* [WHAT YOU SHOULD DO]: Your answer should hold only the lines from the start of the data below through the line with "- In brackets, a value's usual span", copied exactly, with pictures left out.
***
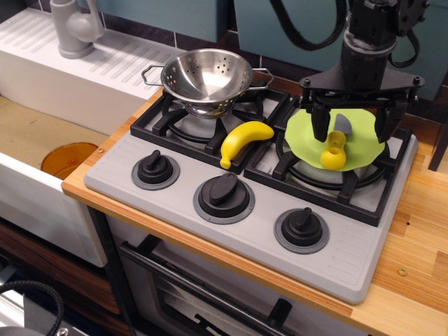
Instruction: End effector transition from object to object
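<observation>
My black gripper (353,124) hangs over the right burner, with its thick wrist and cables above and a wide crossbar. Its thin prongs (319,126) point down and stand wide apart, with nothing held between them. Right under it a lime-green flat piece (304,133) lies on the burner grate. A small yellow item (333,152) and a small grey piece (343,124) rest on the green piece, between the prongs. A yellow banana (241,138) lies on the grate to the gripper's left. A steel colander (207,77) sits on the back left burner.
The grey stove top (350,262) has three black knobs along its front: left (155,169), middle (224,193) and right (302,226). A sink with an orange disc (68,158) lies at the left, a grey faucet (73,28) behind it. The wooden counter (420,231) runs along the right.
</observation>
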Controlling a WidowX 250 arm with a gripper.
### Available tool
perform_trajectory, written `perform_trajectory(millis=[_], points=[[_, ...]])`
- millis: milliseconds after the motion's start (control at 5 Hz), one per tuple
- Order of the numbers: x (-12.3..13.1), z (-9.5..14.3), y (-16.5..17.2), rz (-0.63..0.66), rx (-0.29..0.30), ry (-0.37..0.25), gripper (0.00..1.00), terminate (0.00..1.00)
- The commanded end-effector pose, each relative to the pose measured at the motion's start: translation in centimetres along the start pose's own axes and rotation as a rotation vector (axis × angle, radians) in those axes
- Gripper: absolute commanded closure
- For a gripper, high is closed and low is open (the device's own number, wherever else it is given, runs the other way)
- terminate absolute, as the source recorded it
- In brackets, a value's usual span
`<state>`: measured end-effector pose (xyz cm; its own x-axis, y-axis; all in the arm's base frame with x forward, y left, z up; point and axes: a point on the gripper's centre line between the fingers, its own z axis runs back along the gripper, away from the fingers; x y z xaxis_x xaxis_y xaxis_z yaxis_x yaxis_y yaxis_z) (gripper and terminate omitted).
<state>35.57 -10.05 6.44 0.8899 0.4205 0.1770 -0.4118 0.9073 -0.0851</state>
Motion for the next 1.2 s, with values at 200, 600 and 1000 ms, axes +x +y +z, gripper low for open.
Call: perform_trajectory(millis=[200, 600, 1000], points=[[0.4, 2.5, 0.3, -0.016, 0.019, 0.009, 0.00, 0.00], [1.0, 5.4, 2.2, -0.066, 0.055, 0.016, 0.00, 0.00], [1.4, 4.3, 6.1, -0.139, 0.039, -0.031, 0.00, 0.00]])
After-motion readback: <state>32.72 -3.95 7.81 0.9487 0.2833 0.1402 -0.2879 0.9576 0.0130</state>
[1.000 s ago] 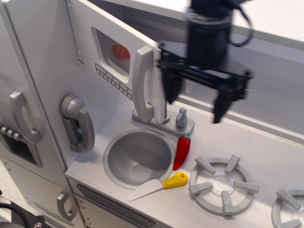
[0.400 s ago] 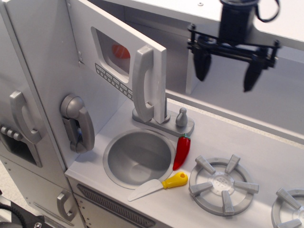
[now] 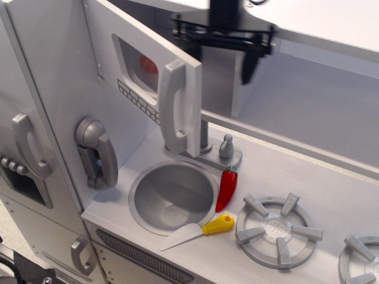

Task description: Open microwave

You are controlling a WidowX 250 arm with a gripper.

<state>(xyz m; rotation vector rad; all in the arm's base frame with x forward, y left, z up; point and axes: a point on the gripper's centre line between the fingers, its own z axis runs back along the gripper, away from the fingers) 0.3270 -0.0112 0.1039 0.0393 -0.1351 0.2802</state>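
Observation:
The microwave door (image 3: 142,71) is silver-grey with a rounded clear window, a row of small buttons (image 3: 139,97) and a tall vertical handle (image 3: 176,106). It stands swung partly out from its compartment, and something red shows through the window. My gripper (image 3: 218,62) is open and empty at the top of the view, above and just behind the door's free top edge. Its right finger (image 3: 247,66) hangs in front of the compartment's inside wall. The left finger is mostly hidden behind the door edge.
A grey wall phone (image 3: 98,151) hangs left of the sink (image 3: 173,195). A faucet (image 3: 225,148), a red chili pepper (image 3: 227,188) and a yellow-handled knife (image 3: 198,232) lie near the sink. Burners (image 3: 278,229) sit at right. The fridge door handle (image 3: 26,145) is at far left.
My gripper has risen from right of the door handle and moved left to the door's top edge. The door has swung slightly further out.

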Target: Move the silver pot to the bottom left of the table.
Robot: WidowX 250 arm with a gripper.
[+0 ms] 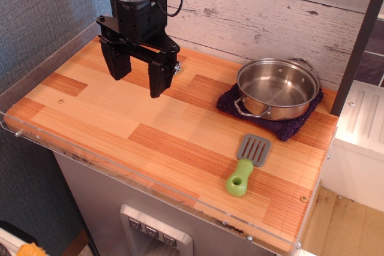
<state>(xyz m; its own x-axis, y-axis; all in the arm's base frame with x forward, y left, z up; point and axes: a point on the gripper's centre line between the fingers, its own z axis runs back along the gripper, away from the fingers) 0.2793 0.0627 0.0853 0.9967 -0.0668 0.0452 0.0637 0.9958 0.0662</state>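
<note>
One table (pixel 120 118) carries everything. On it sits one pot (pixel 276 88), far right, with two loop handles. Under the pot lies one purple cloth (pixel 282 125). Near right lies one spatula (pixel 248 163), with one green handle and one grey slotted blade. One end effector (pixel 139 76) hangs over the far left of the table, with two black fingers (pixel 158 77). That makes three loose things on the table.

no readable txt, no labels, no brands (buttons too blurry)
</note>
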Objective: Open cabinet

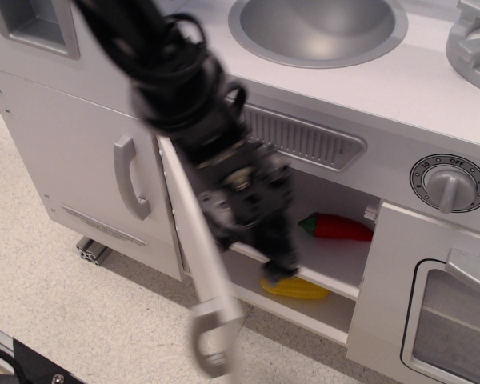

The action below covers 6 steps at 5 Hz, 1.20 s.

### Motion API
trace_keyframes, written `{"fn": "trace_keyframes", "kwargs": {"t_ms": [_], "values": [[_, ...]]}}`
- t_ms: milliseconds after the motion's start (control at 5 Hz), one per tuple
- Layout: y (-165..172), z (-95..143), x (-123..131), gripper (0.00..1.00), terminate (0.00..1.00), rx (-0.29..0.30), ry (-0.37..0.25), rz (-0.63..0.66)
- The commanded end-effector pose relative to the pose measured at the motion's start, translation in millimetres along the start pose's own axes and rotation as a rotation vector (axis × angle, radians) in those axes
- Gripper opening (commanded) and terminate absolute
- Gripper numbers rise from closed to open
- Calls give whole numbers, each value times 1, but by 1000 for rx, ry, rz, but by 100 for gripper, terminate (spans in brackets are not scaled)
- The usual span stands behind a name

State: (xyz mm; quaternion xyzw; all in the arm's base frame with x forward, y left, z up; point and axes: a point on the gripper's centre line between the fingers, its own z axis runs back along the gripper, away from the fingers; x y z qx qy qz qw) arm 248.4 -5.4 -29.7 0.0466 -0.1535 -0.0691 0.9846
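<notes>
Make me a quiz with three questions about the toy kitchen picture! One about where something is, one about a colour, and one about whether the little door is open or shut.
1. Where is the pepper?
A. in the sink
B. on the white shelf inside the cabinet
C. on the floor

2. What colour is the corn under the shelf?
A. yellow
B. blue
C. purple

3. How is the cabinet door?
A. shut tight
B. taken off
C. swung wide open

Answers:
1. B, the red pepper lies on the shelf, beside the oven door.
2. A, it shows bright yellow below the shelf.
3. C, the door stands edge-on and the inside is in plain sight, with the end effector just behind the door.
</notes>
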Motion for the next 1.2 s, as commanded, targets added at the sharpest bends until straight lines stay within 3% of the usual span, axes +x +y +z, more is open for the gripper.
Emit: {"fn": "trace_keyframes", "kwargs": {"t_ms": [0,400,800,1000], "values": [[48,7,-22,100,0,36,11,70],[92,10,-37,100,0,68,43,128],[92,10,-37,100,0,68,43,128],[92,10,-37,100,100,68,43,128]]}}
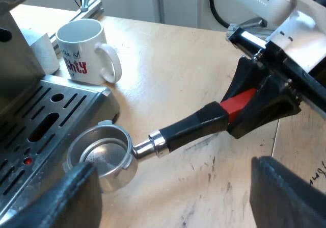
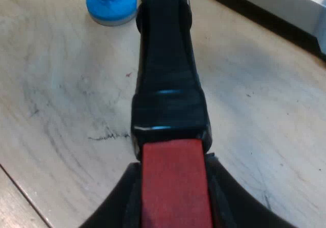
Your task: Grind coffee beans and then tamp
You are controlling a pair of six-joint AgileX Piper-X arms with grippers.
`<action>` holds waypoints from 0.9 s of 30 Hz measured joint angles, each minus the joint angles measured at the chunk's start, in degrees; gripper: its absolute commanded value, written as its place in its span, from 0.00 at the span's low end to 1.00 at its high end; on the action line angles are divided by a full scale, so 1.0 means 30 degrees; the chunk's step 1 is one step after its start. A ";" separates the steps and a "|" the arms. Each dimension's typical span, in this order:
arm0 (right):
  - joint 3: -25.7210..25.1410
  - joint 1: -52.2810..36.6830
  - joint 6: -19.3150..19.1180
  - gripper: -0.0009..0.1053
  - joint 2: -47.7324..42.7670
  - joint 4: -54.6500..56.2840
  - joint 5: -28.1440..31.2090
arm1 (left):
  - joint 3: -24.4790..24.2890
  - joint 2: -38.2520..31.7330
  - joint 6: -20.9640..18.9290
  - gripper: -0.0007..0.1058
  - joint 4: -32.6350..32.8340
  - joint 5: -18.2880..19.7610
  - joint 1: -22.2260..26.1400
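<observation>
The metal holder [image 1: 104, 154] has its round basket beside the drip tray of the espresso machine [image 1: 35, 121], and the basket shows bare metal inside. Its dark handle [image 1: 191, 127] runs away from the machine and ends in red [image 1: 237, 105]. My right gripper [image 1: 249, 110] is shut on that red end; in the right wrist view the handle [image 2: 168, 70] stretches out from between the fingers of my right gripper [image 2: 173, 207]. My left gripper [image 1: 173, 187] hangs open over the table close to the holder, with nothing between its fingers. A blue tamper [image 2: 111, 1] stands on the table beyond the handle.
A white mug [image 1: 84, 49] with printed lettering stands on the wooden table [image 1: 173, 59] next to the machine's drip tray. A small white container [image 1: 45, 52] sits behind the mug, against the machine.
</observation>
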 measured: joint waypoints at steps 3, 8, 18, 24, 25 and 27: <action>0.0631 0.0000 0.0000 0.01 0.0000 -0.0697 0.0012 | 0.0000 0.0000 0.0000 0.61 0.0000 0.0000 0.0000; 0.1282 0.0000 0.0000 0.01 0.0000 -0.0985 0.0012 | 0.0000 0.0000 0.0000 0.61 0.0000 0.0000 0.0000; 0.1484 -0.2478 -0.0079 0.01 0.0000 -0.1249 -0.1459 | 0.0000 0.0000 0.0000 0.61 0.0000 0.0000 0.0000; 0.1484 -0.4400 -0.3007 0.01 0.0000 -0.1519 -0.4261 | 0.0000 0.0000 0.0000 0.61 0.0000 0.0000 0.0000; 0.1484 -0.4564 -0.3584 0.01 0.0000 -0.1784 -0.4401 | 0.0000 0.0000 0.0000 0.61 0.0000 0.0000 0.0000; 0.1484 -0.4828 -0.3878 0.01 0.0000 -0.2372 -0.4568 | 0.0000 0.0000 0.0000 0.61 0.0000 0.0000 0.0000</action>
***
* [OUTPUT BELOW]:
Instruction: End effector transition from object to object
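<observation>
My black gripper (353,124) hangs over the right burner, with its thick wrist and cables above and a wide crossbar. Its thin prongs (319,126) point down and stand wide apart, with nothing held between them. Right under it a lime-green flat piece (304,133) lies on the burner grate. A small yellow item (333,152) and a small grey piece (343,124) rest on the green piece, between the prongs. A yellow banana (241,138) lies on the grate to the gripper's left. A steel colander (207,77) sits on the back left burner.
The grey stove top (350,262) has three black knobs along its front: left (155,169), middle (224,193) and right (302,226). A sink with an orange disc (68,158) lies at the left, a grey faucet (73,28) behind it. The wooden counter (420,231) runs along the right.
</observation>
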Controlling a WidowX 250 arm with a gripper.
### Available tool
perform_trajectory, written `perform_trajectory(millis=[_], points=[[_, ...]])`
- millis: milliseconds after the motion's start (control at 5 Hz), one per tuple
- Order of the numbers: x (-12.3..13.1), z (-9.5..14.3), y (-16.5..17.2), rz (-0.63..0.66), rx (-0.29..0.30), ry (-0.37..0.25), gripper (0.00..1.00), terminate (0.00..1.00)
- The commanded end-effector pose, each relative to the pose measured at the motion's start: translation in centimetres along the start pose's own axes and rotation as a rotation vector (axis × angle, radians) in those axes
- Gripper: absolute commanded closure
- For a gripper, high is closed and low is open (the device's own number, wherever else it is given, runs the other way)
- terminate absolute, as the source recorded it
- In brackets, a value's usual span

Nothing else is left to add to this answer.